EXERCISE DIRECTIONS: Each line of the records below that holds "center" should be returned.

(DATA FOR THIS TASK Opens)

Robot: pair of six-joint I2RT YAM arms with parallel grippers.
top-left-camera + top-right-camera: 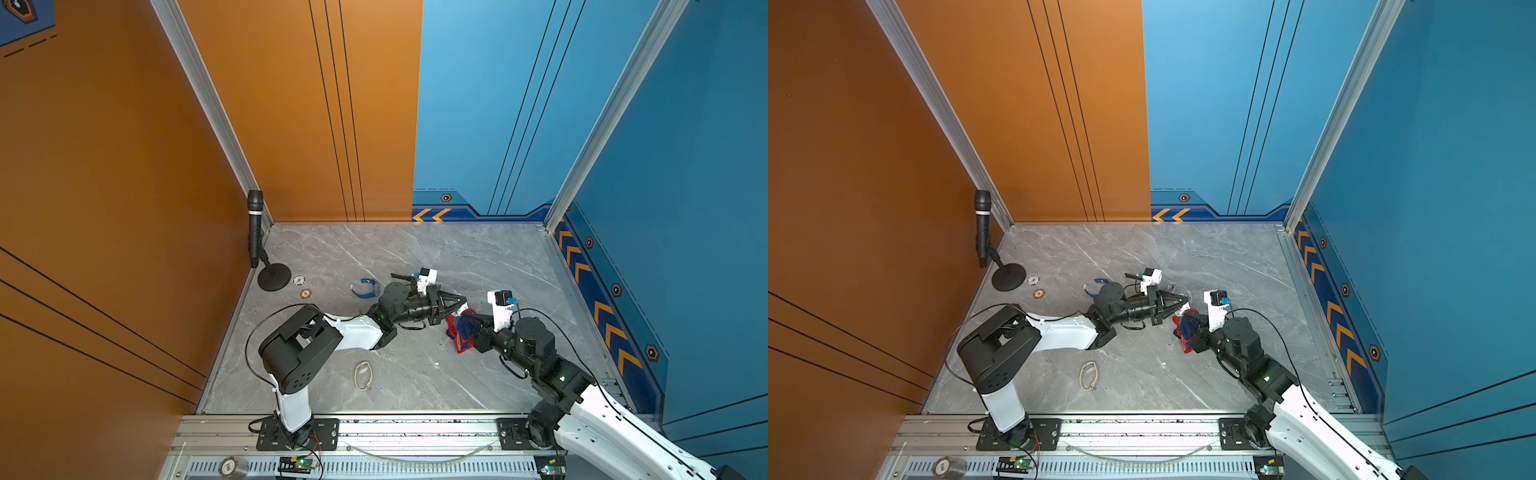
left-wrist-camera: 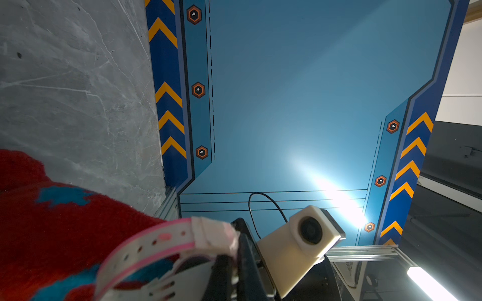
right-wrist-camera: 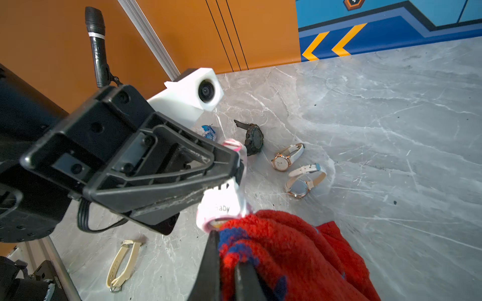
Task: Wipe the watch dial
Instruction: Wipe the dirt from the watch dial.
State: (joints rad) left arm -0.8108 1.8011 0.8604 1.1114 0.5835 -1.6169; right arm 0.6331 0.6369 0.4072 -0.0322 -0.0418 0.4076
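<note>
Centrally, over marble (image 1: pixel 415 257) between orange wall (image 1: pixel 291 104) and blue wall (image 1: pixel 478 104), left fingers (image 3: pixel 227 160) clamp watch (image 3: pixel 221 208), right fingers (image 3: pixel 210 260) cloth (image 3: pixel 287 247)

Left arm (image 1: pixel 357 332) and right arm (image 1: pixel 602 419): white shells between black cylindrical joints, trailed by thin black cables (image 1: pixel 247 345), bolted to black base plates (image 1: pixel 326 432). White boxy wrist cameras (image 3: pixel 200 91), round dark lenses. Black triangular-framed left gripper (image 3: pixel 238 169), screw-studded.
</note>
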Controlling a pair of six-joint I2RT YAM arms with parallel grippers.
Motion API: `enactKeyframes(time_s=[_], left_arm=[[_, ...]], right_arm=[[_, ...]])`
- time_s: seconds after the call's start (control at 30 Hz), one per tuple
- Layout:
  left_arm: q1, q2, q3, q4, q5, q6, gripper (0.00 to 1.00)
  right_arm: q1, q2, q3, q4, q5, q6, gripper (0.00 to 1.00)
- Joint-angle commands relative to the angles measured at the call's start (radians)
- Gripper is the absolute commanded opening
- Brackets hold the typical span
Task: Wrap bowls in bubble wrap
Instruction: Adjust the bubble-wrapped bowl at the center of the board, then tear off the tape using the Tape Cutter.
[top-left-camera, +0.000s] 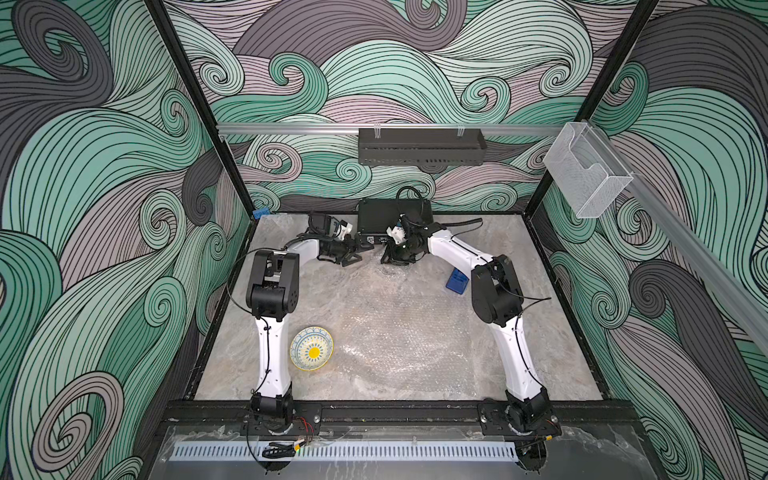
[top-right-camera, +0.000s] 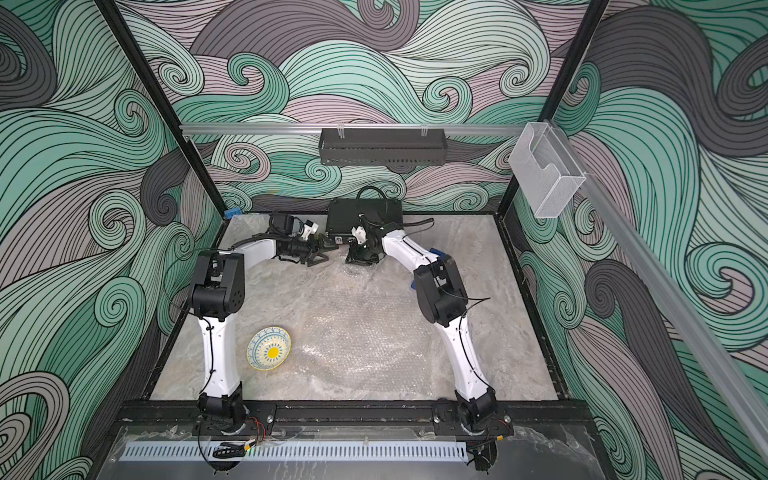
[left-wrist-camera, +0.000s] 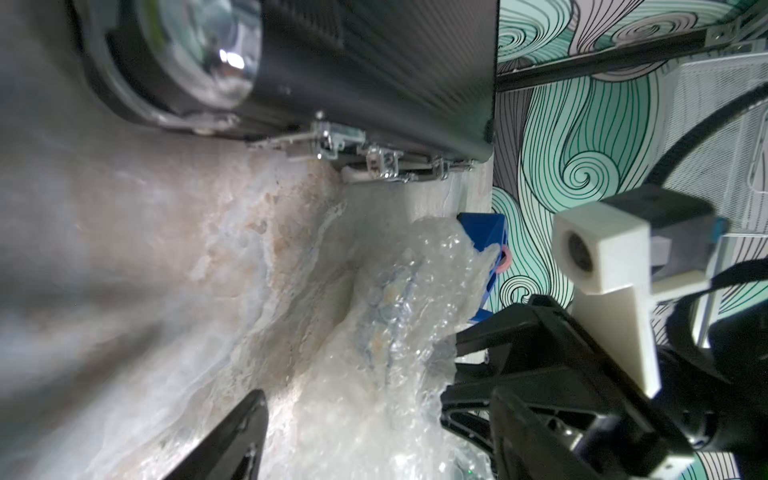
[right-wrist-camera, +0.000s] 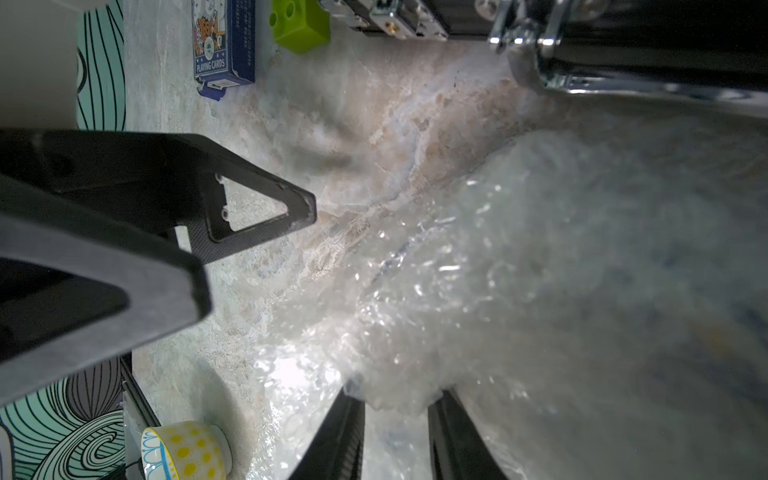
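Pinching the bubble-wrap bundle (right-wrist-camera: 457, 291) at the far middle, the right pincer (right-wrist-camera: 397, 399) seems to be finishing the first wrap, the left pincer (top-left-camera: 360, 253) spread beside it, while the cream bowl (top-left-camera: 311, 348) waits bare, near left, beside a flat sheet (top-left-camera: 399, 332).

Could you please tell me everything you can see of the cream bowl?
The cream bowl is round, glossy ceramic by its look: yellow rim and centre, blue arches inside, yellow dots outside. It stands upright, unwrapped, on the table beside the left arm, at the edge of the bubble wrap; contact unclear.
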Motion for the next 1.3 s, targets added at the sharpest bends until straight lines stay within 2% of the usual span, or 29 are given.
enactKeyframes(time_s=[0.0,0.1,0.2,0.37,0.57,0.63,0.73,0.83,0.9,1.07,1.27], left_arm=[[-0.026,0.024,0.055,-0.086,0.037,0.090,0.74],[-0.039,0.055,0.068,-0.092,0.061,0.090,0.62],[-0.051,0.060,0.064,-0.099,0.074,0.104,0.55],[-0.052,0.052,0.064,-0.105,0.069,0.101,0.21],[-0.054,0.043,0.022,-0.063,0.084,0.070,0.04],[-0.054,0.031,0.008,-0.046,0.083,0.058,0.00],[-0.055,0.018,-0.004,-0.030,0.082,0.040,0.00],[-0.056,0.006,-0.017,-0.013,0.076,0.026,0.00],[-0.056,0.001,-0.026,-0.009,0.068,0.021,0.00],[-0.054,-0.014,-0.048,0.020,0.058,-0.001,0.00],[-0.056,-0.015,-0.057,0.027,0.059,-0.008,0.00]], right_arm=[[-0.002,-0.038,-0.026,-0.037,-0.020,-0.017,0.31],[-0.002,-0.043,-0.033,-0.037,-0.021,-0.019,0.31],[-0.002,-0.049,-0.041,-0.037,-0.018,-0.023,0.31],[-0.003,-0.055,-0.044,-0.038,-0.020,-0.022,0.31],[-0.010,-0.082,-0.059,-0.042,-0.017,-0.028,0.32],[-0.013,-0.107,-0.067,-0.040,-0.017,-0.028,0.35],[-0.025,-0.178,-0.099,-0.041,-0.004,-0.029,0.47],[-0.053,-0.282,-0.185,-0.040,0.038,-0.023,0.57],[-0.085,-0.367,-0.273,-0.023,0.058,-0.002,0.60],[-0.245,-0.580,-0.585,0.151,0.044,0.110,0.63],[-0.441,-0.662,-0.771,0.261,0.014,0.214,0.60]])
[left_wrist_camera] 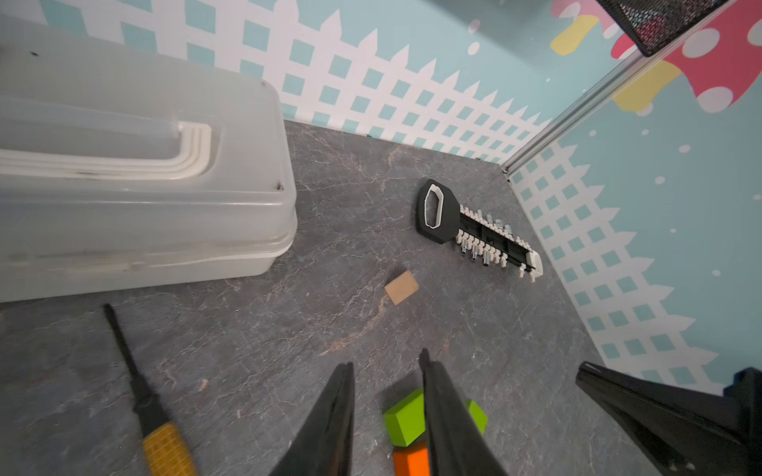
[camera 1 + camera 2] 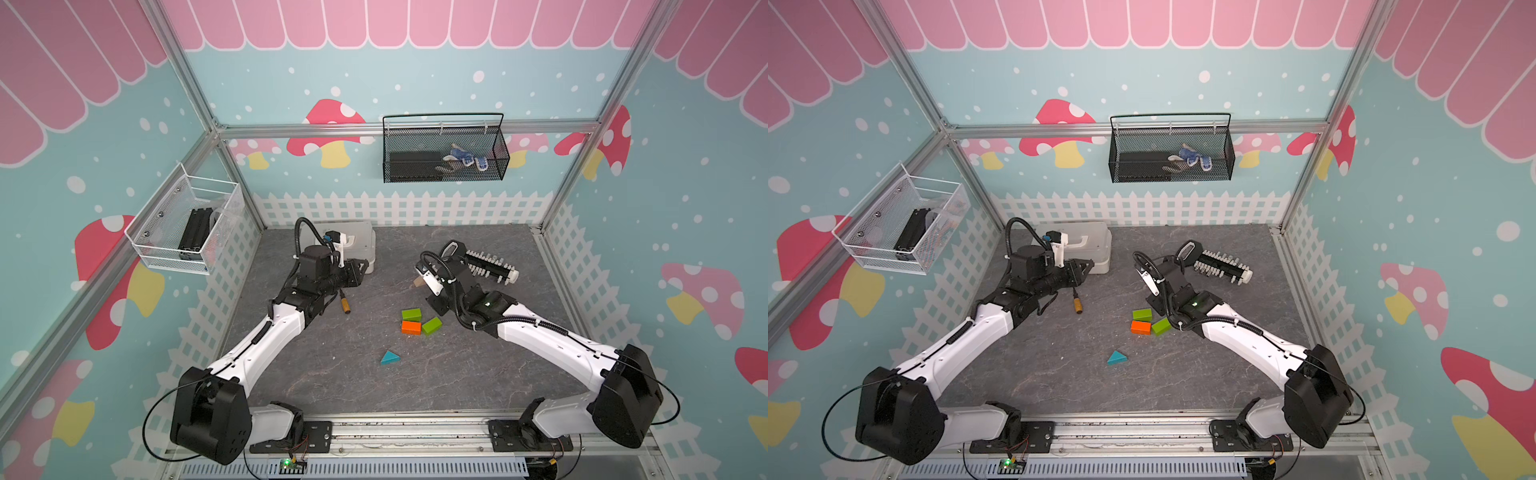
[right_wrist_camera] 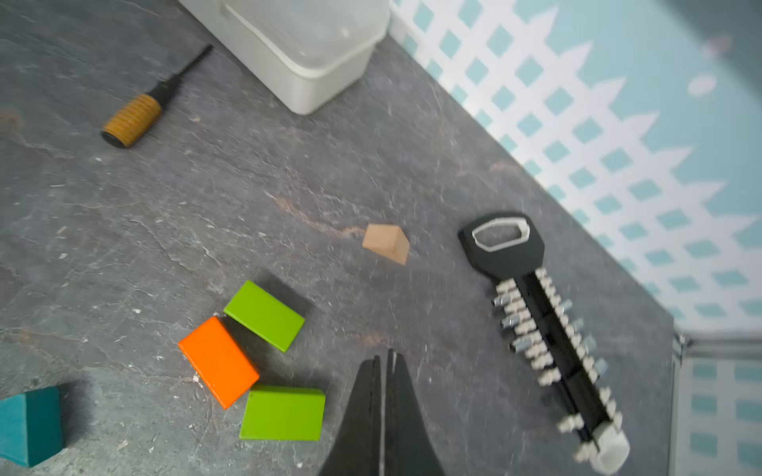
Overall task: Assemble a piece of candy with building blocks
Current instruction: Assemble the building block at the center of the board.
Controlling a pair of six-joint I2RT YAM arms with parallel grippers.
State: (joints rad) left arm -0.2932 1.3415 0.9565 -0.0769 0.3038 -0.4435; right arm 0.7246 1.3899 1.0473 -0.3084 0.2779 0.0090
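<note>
Five building blocks (image 2: 1140,327): all loose on the grey stone-look tabletop (image 2: 332,374); no candy shape is built.
Body pieces: a lime-green wooden cuboid (image 2: 411,313), an orange wooden cuboid (image 2: 410,327) and a second lime-green cuboid (image 2: 431,325) huddle at mid-frame in both top views. The orange sits just beside both greens.
Teal triangular prism (image 2: 390,358): alone, below the cluster in both top views. It is cut off at the lower-left edge of the right wrist view.
Plain tan triangular prism (image 3: 386,243): whole in both wrist views, well apart from the cluster. In a top view only a sliver (image 2: 417,282) peeps out beside the right arm.
Left gripper (image 1: 386,360): fingers apart by a narrow gap, nothing between them, lower centre of its wrist view.
Right gripper (image 3: 384,356): fingers pressed together, empty, bottom centre of its wrist view.
Yellow-handled screwdriver (image 3: 132,119): shown whole at the upper left of the right wrist view. The left arm covers most of its shaft in the top views.
Translucent plastic box (image 2: 359,235): half hidden behind the left arm in the top views.
Black bit holder (image 3: 548,329): blurred, bits indistinct.
</note>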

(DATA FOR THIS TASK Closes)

TASK ANSWER:
Instruction: Adjust the bubble-wrapped bowl at the center of the board, then tear off the tape using the Tape Cutter.
Current instruction: Assemble the building block at the center of the board.

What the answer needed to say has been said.